Activity — Give back exactly the lines from the start of the listing to the line containing "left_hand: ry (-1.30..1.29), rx", inclusive, and nothing beyond them.
☆ ☆ ☆
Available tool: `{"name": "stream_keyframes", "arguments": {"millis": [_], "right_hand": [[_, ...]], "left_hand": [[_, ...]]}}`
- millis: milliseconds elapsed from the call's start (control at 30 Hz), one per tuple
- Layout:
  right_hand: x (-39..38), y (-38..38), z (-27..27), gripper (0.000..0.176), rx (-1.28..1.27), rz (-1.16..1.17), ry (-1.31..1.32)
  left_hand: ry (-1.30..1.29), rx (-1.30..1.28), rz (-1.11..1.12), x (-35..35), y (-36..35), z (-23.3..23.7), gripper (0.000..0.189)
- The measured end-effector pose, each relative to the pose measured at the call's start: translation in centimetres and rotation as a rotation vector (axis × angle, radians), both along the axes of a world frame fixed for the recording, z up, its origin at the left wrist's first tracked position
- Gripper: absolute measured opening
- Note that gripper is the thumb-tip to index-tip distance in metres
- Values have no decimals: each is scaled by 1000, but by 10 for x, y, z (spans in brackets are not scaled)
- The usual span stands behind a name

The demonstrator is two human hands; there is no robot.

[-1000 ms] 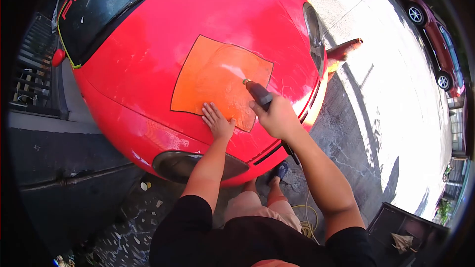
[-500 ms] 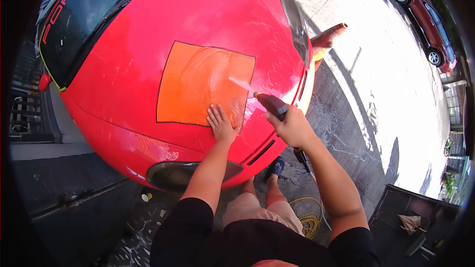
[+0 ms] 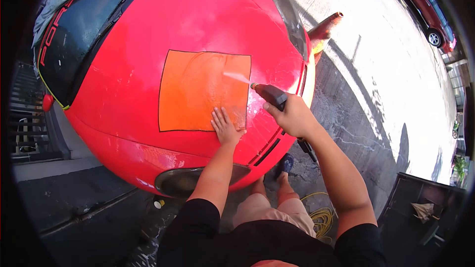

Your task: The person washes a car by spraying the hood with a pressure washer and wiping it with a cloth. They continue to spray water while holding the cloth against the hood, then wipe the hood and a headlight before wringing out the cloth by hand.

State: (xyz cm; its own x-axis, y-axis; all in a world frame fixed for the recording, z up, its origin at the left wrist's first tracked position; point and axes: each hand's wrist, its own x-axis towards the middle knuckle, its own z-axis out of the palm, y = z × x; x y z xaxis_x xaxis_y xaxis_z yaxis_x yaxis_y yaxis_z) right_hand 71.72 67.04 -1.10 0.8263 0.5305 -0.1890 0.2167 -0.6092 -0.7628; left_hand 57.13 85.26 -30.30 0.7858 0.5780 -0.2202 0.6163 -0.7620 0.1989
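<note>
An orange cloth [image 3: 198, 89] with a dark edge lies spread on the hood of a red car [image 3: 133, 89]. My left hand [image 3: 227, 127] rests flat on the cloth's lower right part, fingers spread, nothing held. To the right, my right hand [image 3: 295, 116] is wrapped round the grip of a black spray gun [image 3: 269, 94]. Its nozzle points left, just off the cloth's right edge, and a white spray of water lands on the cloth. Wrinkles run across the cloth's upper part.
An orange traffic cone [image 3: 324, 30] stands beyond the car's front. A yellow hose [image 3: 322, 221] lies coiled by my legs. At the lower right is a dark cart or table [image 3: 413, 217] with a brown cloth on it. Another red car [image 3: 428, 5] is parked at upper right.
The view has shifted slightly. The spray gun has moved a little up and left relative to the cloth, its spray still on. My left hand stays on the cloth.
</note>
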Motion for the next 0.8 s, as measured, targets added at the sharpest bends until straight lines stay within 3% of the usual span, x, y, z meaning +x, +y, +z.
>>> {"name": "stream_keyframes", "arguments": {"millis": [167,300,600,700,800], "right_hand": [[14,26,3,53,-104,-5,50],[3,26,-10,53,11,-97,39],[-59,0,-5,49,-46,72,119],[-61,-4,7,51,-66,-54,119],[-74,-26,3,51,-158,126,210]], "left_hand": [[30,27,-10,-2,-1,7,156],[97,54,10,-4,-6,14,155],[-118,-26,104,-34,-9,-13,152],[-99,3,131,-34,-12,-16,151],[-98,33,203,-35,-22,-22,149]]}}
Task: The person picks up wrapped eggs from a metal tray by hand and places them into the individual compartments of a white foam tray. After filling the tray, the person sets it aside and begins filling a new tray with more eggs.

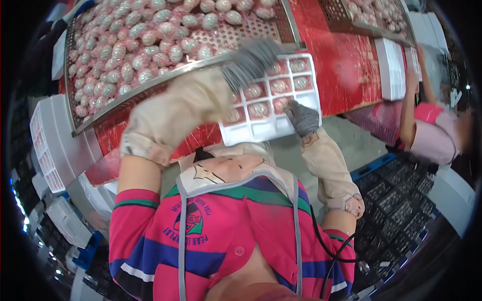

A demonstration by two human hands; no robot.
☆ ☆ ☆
Result of this exercise —
Available tool: `{"name": "stream_keyframes", "arguments": {"millis": [_], "right_hand": [[_, ...]], "left_hand": [[_, ...]]}}`
- millis: milliseconds elapsed from the call's start (control at 30 Hz), one per tuple
- Layout:
  right_hand: x (-39..38), y (-38..38), z (-27..27), gripper (0.000..0.176), rx (-1.28..1.27), rz (-1.16..1.17), ry (-1.31..1.32)
  left_hand: ry (-1.30..1.29), rx (-1.30..1.28), rz (-1.11..1.12), x (-35..35), y (-36..35), z (-23.3..23.7), gripper (0.000..0.189)

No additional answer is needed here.